Com o transfer ban em vigor por dívida ao Atlanta United, o Botafogo enfrenta a possibilidade de emprestar reforços contratados para 2026, além de acelerar vendas para equilibrar contas
O Botafogo pode ter mais baixas no seu elenco no início da temporada de 2026, se o **transfer ban** aplicado pela Fifa continuar em vigor, pois a restrição impede a inscrição de novos jogadores nas competições.
O imbróglio financeiro decorre de uma dívida com o Atlanta United, dos Estados Unidos, e tem impacto direto na utilização dos reforços contratados neste ano, que podem ser emprestados para manter ritmo de jogo até a situação ser resolvida.
As informações sobre o caso e os desdobramentos foram publicadas em reportagens com detalhamento das dívidas e das negociações, conforme informação divulgada pelo O Globo.
Transfer ban e o montante da dívida
A penalidade da Fifa foi aplicada no final de 2025 por conta de uma dívida de **US$ 21 milhões (R$ 111,5 milhões na cotação atual)**, referente à contratação do argentino Thiago Almada pelo Botafogo.
Além do valor principal, o clube também deve outros **US$ 9 milhões (R$ 47,8 milhões)** em bônus contratuais e cláusulas de transferências, e a dívida segue ativa no momento.
Enquanto o acordo não é fechado, o **transfer ban** impede o registro de atletas, afetando diretamente o planejamento do elenco para 2026.
Impacto imediato no elenco e opção por empréstimos
Por conta da restrição, o Botafogo segue impossibilitado de inscrever os recém-contratados, entre eles os zagueiros Riquelme e Ythallo, e o atacante uruguaio Lucas Villalba, que podem precisar ser emprestados.
Emprestar as peças contratadas é apontado como alternativa para que os atletas mantenham ritmo de jogo e valor de mercado, até que um acordo com o Atlanta United seja fechado e o **transfer ban** seja levantado.
Vendas, receitas e declarações da diretoria
O clube já sinaliza que precisará efetuar vendas para se manter, e a direção admite a necessidade de negociações para ajustar as finanças internas.
Na sequência das negociações, o diretor de gestão esportiva, Alessandro Brito, afirmou, “Uma situação que a gente pode falar que trabalhamos no dia a dia e fatalmente precisamos e existe é uma necessidade de venda de alguns jogadores.

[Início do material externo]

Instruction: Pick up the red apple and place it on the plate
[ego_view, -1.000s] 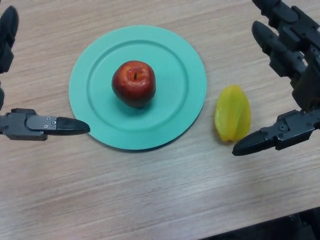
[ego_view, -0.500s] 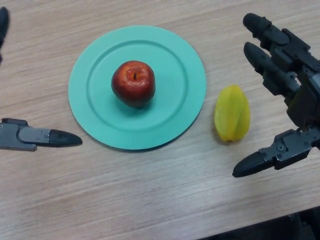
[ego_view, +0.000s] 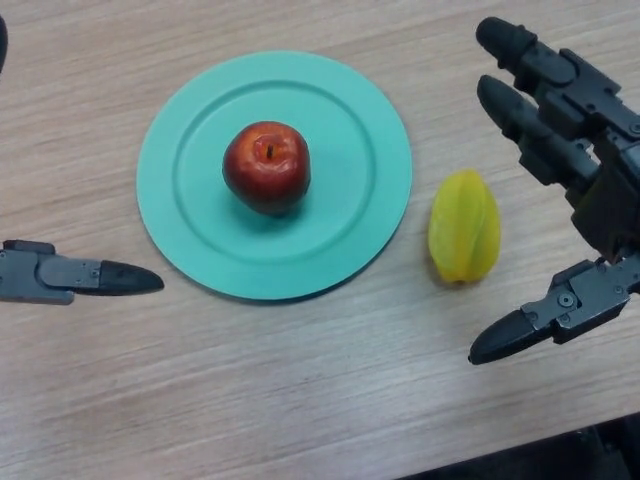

Posso dizer que 90% do elenco teve propostas, isso mostra a qualidade e o caminho que o Botafogo está tendo nesses anos“, disse o dirigente.
Recentes saídas já ocorreram, como a do volante Marlon Freitas, negociado com o Palmeiras por **5,4 milhões de euros (R$ 33,6 milhões)**, e do meia Jefferson Savarino, que trocou o clube pelo Fluminense.
A única venda para o exterior mencionada foi a do zagueiro David Ricardo, de 23 anos, que acertou com o Dínamo Moscou por cerca de **6,5 milhões de euros (cerca de R$ 40 milhões)**, valor que, segundo relatos, pode ser usado para quitar vencimentos atrasados.
Cenário esportivo e os próximos passos
Enquanto a diretoria busca um acordo com o Atlanta United, conforme comunicado publicado anteriormente pelo clube, o Botafogo tenta minimizar impactos no grupo e na temporada.
O clube chegou a afirmar, em nota, “O Botafogo informa que, nas últimas semanas, manteve conversas construtivas com representantes do Atlanta United, da MLS, em busca de um acordo relacionado ao caso de Thiago Almada. O Botafogo espera ter o tema resolvido antes do início ou logo no começo da janela de transferências“, escreveu o clube à época.
O Alvinegro volta aos gramados no próximo sábado, 24, às 21h, diante do Bangu, pelo Campeonato Carioca, partida que pode mostrar o time em um momento de transição até que o **transfer ban** seja resolvido.